WHAT YOU HAVE TO DO:
Please keep the pictures out and write out exactly the lines from the first in the data below through the one containing "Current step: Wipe", both included.

:: RECORDED INFORMATION ::

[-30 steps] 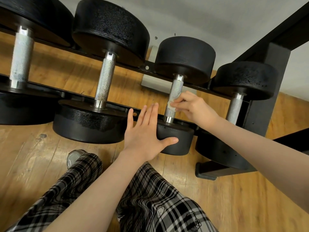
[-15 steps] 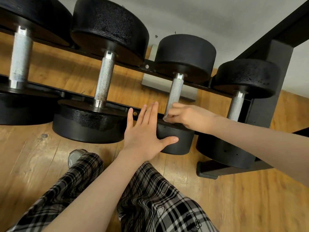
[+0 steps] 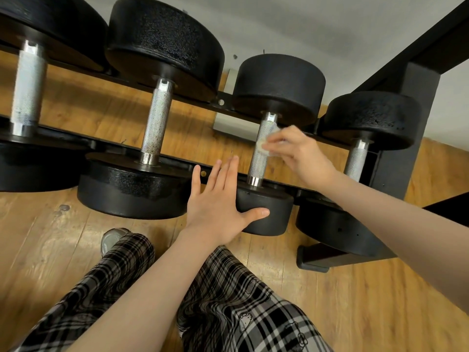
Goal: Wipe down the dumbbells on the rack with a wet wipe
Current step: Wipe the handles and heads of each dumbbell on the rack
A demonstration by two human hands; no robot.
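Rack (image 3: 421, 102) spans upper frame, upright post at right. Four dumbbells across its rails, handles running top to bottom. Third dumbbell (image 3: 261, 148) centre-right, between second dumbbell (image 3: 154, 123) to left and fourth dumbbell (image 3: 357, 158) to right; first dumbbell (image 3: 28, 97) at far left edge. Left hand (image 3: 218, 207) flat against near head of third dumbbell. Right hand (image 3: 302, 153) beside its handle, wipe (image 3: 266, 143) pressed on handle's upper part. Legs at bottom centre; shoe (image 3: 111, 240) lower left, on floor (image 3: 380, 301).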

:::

TASK RESPONSE:
[-30 steps] 
[-15 steps] 
[+0 steps] 
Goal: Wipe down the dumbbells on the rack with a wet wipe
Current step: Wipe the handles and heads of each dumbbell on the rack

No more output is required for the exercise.